Law Firm Cash Floods State Judicial Elections


By Cara Bayles
November 4, 2019

Every year, Douglas Keith performs the unglamorous job of sifting through television ad buys to track the influence of money on state supreme court elections.

As counsel for the Brennan Center for Justice’s Democracy Program, Keith advocates for an impartial judiciary by researching how top state court races draw in cash. The Brennan Center reports that at least 20 of the 38 states that elect justices have seen a campaign worth $1 million.

But recently, he noticed something new: Supreme courts weren’t alone. Lower court candidates in Arkansas and West Virginia also drew big bucks for TV ads in 2018. Could spending on judicial elections be trickling down the ballot?

“It’s not something I’d seen a lot of previously, but it very well may happen,” he said.

A Law360 analysis of direct contributions to intermediate appellate court candidates suggests that’s already the case. In the last 10 years, spending on those races has soared, from $19.5 million in the 2007-2008 election cycle to $33.5 million in the last cycle, which was the highest on record. There have already been four $1 million intermediate appellate campaigns — three in Pennsylvania and one in Illinois. Two of them occurred during the last election cycle.

Campaign cash will keep flowing next year, when 281 races in 36 states will coincide with a presidential contest that could boost voter turnout, partisanship and spending down the ballot. History suggests the biggest chunk of cash — 30% of all donations — will come from lawyers.

In states like Pennsylvania, Texas and Louisiana, where campaign contributions are part of law firm culture thanks to partisan judicial elections and a robust legal industry, attorneys will no doubt feel the pressure to participate in a donation arms race.

That pressure can come not just from judges, but clients, too, says Alfred Putnam Jr., the former chairman of Drinker Biddle & Reath LLP, who practices trial and appellate law out of the firm’s Philadelphia office. In Pennsylvania, appellate judicial races raked in $13 million from attorneys over the last decade.

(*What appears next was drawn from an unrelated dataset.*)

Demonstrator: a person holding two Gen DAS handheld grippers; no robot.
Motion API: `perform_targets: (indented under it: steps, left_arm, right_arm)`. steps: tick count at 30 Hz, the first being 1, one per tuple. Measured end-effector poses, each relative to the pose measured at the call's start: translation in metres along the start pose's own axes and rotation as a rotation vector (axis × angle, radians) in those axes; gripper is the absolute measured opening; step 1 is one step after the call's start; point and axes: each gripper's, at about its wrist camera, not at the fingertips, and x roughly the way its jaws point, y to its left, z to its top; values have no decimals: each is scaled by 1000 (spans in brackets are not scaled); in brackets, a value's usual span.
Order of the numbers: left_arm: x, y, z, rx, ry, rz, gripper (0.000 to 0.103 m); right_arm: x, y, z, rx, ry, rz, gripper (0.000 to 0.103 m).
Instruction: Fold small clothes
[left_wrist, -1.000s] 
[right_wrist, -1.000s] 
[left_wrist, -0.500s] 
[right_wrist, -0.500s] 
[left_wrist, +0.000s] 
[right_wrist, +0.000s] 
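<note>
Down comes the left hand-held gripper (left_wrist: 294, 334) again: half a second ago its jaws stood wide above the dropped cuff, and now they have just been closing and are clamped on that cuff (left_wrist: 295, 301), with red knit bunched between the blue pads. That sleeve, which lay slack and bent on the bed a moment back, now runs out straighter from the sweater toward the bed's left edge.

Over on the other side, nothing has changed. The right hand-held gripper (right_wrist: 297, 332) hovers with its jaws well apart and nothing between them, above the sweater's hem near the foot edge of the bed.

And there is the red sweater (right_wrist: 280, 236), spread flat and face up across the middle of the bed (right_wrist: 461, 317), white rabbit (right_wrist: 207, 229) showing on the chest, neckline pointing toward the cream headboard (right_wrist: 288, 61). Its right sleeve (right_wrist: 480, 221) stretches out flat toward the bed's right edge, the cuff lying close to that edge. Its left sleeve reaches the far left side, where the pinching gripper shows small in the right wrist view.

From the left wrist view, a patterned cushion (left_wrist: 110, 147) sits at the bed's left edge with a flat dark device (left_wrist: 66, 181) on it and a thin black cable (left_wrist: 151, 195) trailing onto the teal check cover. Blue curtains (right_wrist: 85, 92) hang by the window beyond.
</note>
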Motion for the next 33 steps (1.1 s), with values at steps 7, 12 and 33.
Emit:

Putnam doubts campaign donations ultimately sway judges’ decisions in litigation, but it can still be difficult to tell a client that opposing counsel is a judge’s benefactor.

“Your client might say, ‘Well, do you contribute to Judge So-and-So?’” he said. “Now I can tell you I don't think it makes any difference. Judges care more about their reputations in the long run, and the reason people give big amounts of money is they actually care about policy. They’re not trying to buy the guy; they want to elect the guy who feels the same way they do about strict liability. But how does your client feel?”

As more state supreme courts move to discretionary dockets, lower appellate panels are increasingly becoming the last resort for litigation in the U.S. That means that as money flows into lower court elections, the candidates aren't the only ones with something to lose.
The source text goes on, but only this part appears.